Although the distinctness of the three major groups was confirmed by different methods, our results in relation to the genetic relatedness among the groups showed inconsistency with the hypothesis that collections from closer geographical regions are genetically more similar than distant ones and vice versa. This inconsistency primarily came from the results of the complete dissimilarity between the first (MG) and the second group (SP and MS), composed of provenances from neighboring geographical states (Figure 1). Secondly, at a higher percentage of dissimilarity (above 70%), using UPGMA, collections from MG State were genetically closer to that of the distant States of PB, PE, and PA than its neighbor States (SP and MS) (Figure 3). This scenario was also explained by the mean inter-group genetic distances using Tocher (Table 4). High average genetic distance (D1,2 = 1.05) was obtained between the first (MG) and the second group (MS and SP) than between the first and the third group (PE and PB, D1,3 = 0.64) and the first and the fourth group (PA, D1,4 = 0.77). Moreover, this result was confirmed with a Mantel test showing a weak correlation (r = 0.07) between genetic and geographic distances among the provenances studied (Figure 4). Similar results were also reported in other species, such as Italian red clover [40], globe artichoke [41], and Italian emmer wheat [42].

3.3. Analysis of Molecular Variance (AMOVA)

From AMOVA, more genetic variation within populations (48.2%) than among populations (36.5%) was obtained (Table 5). These variations were statistically significant (p < 0.01) in that the Φ-Statistics values obtained from estimated variances were higher than those values obtained under 1000 permutations. Previous studies in A. aculeata reported similar results, showing higher genetic variability within population than among populations [14,15]. The higher genetic diversity within population is a result of the mixed mating system in A. aculeata and the involvement of metapopulation structure in natural populations [15]. Metapopulation structure of species is caused by fragmentation of lands and creates spatially separated populations which interact at some level.
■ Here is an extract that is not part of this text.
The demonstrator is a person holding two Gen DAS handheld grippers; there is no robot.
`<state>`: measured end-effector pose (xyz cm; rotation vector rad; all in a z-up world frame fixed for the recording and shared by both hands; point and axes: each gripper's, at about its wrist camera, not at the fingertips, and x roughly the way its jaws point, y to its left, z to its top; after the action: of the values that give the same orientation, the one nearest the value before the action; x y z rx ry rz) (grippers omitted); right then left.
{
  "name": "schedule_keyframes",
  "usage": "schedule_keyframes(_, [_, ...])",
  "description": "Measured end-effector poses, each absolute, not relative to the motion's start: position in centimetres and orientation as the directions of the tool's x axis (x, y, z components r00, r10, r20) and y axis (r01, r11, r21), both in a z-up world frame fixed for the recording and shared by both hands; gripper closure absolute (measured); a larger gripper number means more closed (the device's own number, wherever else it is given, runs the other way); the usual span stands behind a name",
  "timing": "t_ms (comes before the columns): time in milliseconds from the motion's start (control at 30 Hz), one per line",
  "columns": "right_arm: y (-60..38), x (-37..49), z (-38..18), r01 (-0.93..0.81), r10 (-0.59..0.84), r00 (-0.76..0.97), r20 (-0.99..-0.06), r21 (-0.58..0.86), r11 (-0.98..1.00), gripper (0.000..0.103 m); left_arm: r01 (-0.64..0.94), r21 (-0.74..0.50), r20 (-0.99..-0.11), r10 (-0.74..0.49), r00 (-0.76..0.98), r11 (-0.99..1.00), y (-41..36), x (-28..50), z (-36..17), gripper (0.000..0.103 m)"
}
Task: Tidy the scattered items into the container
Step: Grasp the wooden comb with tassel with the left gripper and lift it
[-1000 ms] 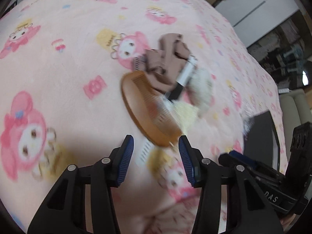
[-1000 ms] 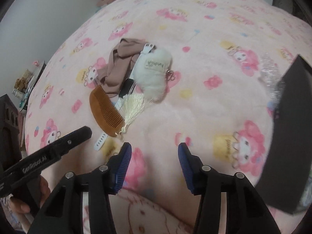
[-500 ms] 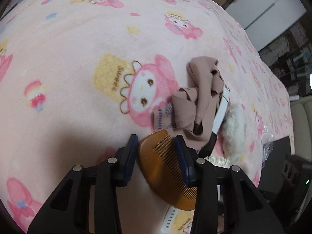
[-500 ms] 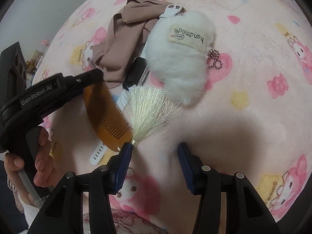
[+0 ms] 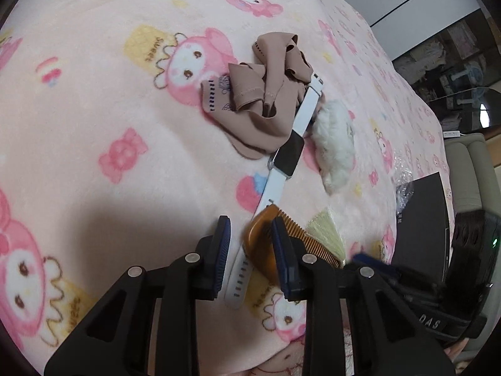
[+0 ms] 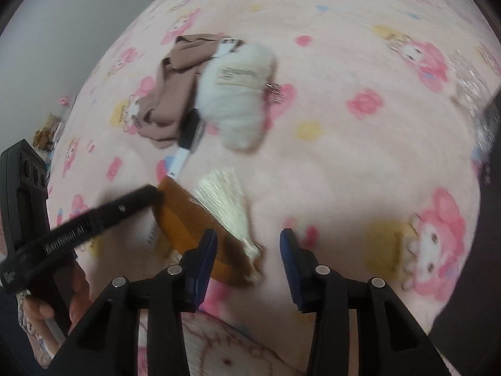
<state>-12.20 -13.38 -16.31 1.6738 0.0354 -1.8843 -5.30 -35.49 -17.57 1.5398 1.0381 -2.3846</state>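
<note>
A brown wooden comb point(image 5: 261, 244) with a cream tassel point(image 6: 224, 200) lies on the pink blanket across a white watch point(image 5: 288, 156). My left gripper point(image 5: 253, 247) straddles the comb's rounded end and the watch strap. Its jaws are closing, the right pad is against the comb and a gap still shows at the left pad. My right gripper point(image 6: 247, 250) stands open over the tassel's knot. A brown cloth point(image 5: 266, 106) and a white fluffy pouch point(image 5: 335, 144) lie further off. The black container point(image 5: 419, 219) sits at the right.
The cartoon-print blanket point(image 5: 94, 109) covers the whole surface. Crinkled clear plastic point(image 5: 404, 181) lies by the container. A hand point(image 6: 47, 307) holds the left gripper's handle at the lower left of the right wrist view. Furniture stands beyond the bed's far right edge.
The left jaws have narrowed around the comb's end. The comb now lies further from the cloth, uncovering the watch face. The right gripper has shifted so the tassel knot sits between its fingers.
</note>
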Motion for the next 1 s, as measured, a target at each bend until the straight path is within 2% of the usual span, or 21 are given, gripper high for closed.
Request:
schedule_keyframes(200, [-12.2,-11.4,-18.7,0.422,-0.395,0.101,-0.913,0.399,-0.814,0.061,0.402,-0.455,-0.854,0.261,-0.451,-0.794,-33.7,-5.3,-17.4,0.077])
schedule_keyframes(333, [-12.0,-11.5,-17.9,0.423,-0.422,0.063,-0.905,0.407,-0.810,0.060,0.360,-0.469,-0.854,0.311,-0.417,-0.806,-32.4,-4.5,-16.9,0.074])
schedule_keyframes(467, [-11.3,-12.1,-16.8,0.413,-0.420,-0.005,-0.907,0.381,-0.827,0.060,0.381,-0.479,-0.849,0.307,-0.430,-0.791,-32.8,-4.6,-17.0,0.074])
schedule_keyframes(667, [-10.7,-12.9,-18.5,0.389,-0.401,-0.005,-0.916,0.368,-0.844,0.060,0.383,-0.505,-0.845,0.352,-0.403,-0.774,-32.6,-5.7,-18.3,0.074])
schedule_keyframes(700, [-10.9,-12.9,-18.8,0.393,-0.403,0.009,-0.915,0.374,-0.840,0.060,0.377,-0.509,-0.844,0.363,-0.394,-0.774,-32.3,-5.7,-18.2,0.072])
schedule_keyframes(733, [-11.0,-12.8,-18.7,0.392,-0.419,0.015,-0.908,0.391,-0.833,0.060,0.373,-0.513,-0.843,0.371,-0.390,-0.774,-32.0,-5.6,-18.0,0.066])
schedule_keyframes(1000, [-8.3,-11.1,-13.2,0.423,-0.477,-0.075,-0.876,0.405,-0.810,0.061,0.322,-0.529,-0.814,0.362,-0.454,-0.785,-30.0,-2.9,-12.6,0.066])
However, this could favor genetic drift and restricted gene flow, which cause decrease in genetic diversity within a population especially in cross-pollinated species [43]. However, in our case, the mixed mating nature of A. aculeata kept the genetic variability higher within population than among population. Similar works also reported higher genetic variation within populations in some palms and different tree species, such as Canarian endemic palm tree Phoenix canariensis [43], Populus tremuloides Michx [44], Digitalis minor [45], Piper hispidinervum [46], and Trichilia pallida [47].

4. Conclusions

SSRs markers resulted in being very useful and efficient in characterizing A. aculeata germplasm. The SSR markers used are polymorphic among the A. aculeata accessions analyzed in this study and established different groups based on their genetic distances. This would facilitate the process of identifying, grouping and selecting genotypes during pre-breeding. Since A. aculeata is perennial and has a long cycle of growth, the use of SSR markers will accelerate the process of selecting genotypes at early stages, which will save time and resources. Moreover, the high genetic variations within population underlines the importance of having many genotypes in the genebank. The result will also help to minimize problems of replicates of genetic materials in the genebank and maintain genetic variability for sustainable use for future breeding programs. Further studies are necessary to investigate why genetic distance among populations did not couple with geographic distance, which will help in finding out the nature of gene flow and population structure of A. aculeata in Brazil.

Acknowledgments

The authors would like to acknowledge Carlos Nick for his technical help in obtaining leaf samples from Macaúba Active Genebank (BAG–Macaúba respository nº: 084/2013/CGEN/MMA) situated in the experimental farm of the Universidade Federal de Viçosa in the municipality of Arapongaa, Minas Gerais, Brazil. We are also grateful to Dra. Eveline T. Caixeta, Dra. Kacilda N. Kuki, Dra. Telma, Renata D. Freitas and Éder Lanes for their unconditional assistance in Plant Biotechnology Laboratory, Universidade Federal de Viçosa. This work was financed by Petróleo Brasileiro S.A (Petrobras); Conselho Nacional de Desenvolvimento Científico e Tecnológico (CNPq) and The academy of sciences for the developing world (TWAS).

Author Contributions

Fekadu G. Mengistu initiated the project with the help of Sérgio Y. Motoike. Sérgio originally established the genebank in the municipality of Araponga, Universidade Federal de Viçosa, Brazil, where we obtained the genetic materials for this study. Fekadu did the sample collection, DNA extraction, PCR assays, data analysis, manuscript writing and language editing. Cosme D. Cruz assisted in the data analysis with important inputs especially in the diversity part.

Conflicts of Interest

The authors declare no conflict of interest.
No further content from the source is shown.